The head of the US Centers for Disease Control and Prevention has admitted that the agency fell short in its response to the coronavirus pandemic, and announced that shakeups in the agency were coming.
The Associated Press reports that a "reset" at the organisation is coming. That's the way Dr Rochelle Walensky, the director of the CDC, put it during a press conference on Wednesday.
Dr Walensky said that the decision to change the agency was made internally and not at the request of the White House.
“I feel like it’s my my responsibility to lead this agency to a better place after a really challenging three years,” she told The Associated Press.

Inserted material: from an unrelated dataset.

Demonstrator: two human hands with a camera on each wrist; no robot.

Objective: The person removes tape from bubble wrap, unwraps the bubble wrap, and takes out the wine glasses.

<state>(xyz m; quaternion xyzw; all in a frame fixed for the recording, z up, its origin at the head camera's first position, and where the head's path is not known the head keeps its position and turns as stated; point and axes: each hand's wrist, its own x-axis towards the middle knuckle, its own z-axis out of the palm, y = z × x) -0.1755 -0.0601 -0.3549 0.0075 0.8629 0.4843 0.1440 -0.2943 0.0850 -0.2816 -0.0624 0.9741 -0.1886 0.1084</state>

Dr Walensky took over the agency midway through the coronavirus pandemic in January 2021, but said the agency needed to move faster and communicate better in the future, noting its stumbles responding to Covid-19.
“It’s not lost on me that we fell short in many ways,” Dr Walensky said. “We had some pretty public mistakes, and so much of this effort was to hold up the mirror ... to understand where and how we could do better.”
During the earliest stages of the pandemic, health experts, including Dr Anthony Fauci, said masks would not be useful at stopping the virus — advisement that proved incorrect and may have helped slow some of its early spread. Health experts have also criticised the agency for being too slow to provide information to the public.
The changes Dr Walensky hopes to implement have to be approved by the Department of Health and Human Services secretary. Officials at the CDC said they hope to have the full package of their proposed changes finalised and approved by early next year.
Some of those changes include using preprint scientific reports as a basis for public messaging rather than waiting for peer review and publication in the CDC's journal "Morbidity and Mortality Weekly Report”, and restructuring its communications office and websites to provide clearer and more accessible public information.
Dr Walensky is also hoping to create an executive council to help her set strategy and priorities for the agency, and to appoint a senior counselor to implement the proposed changes.
The proposed amendments would also reverse some Trump-era changes made to the agency, and seek to improve intergovernmental partnerships.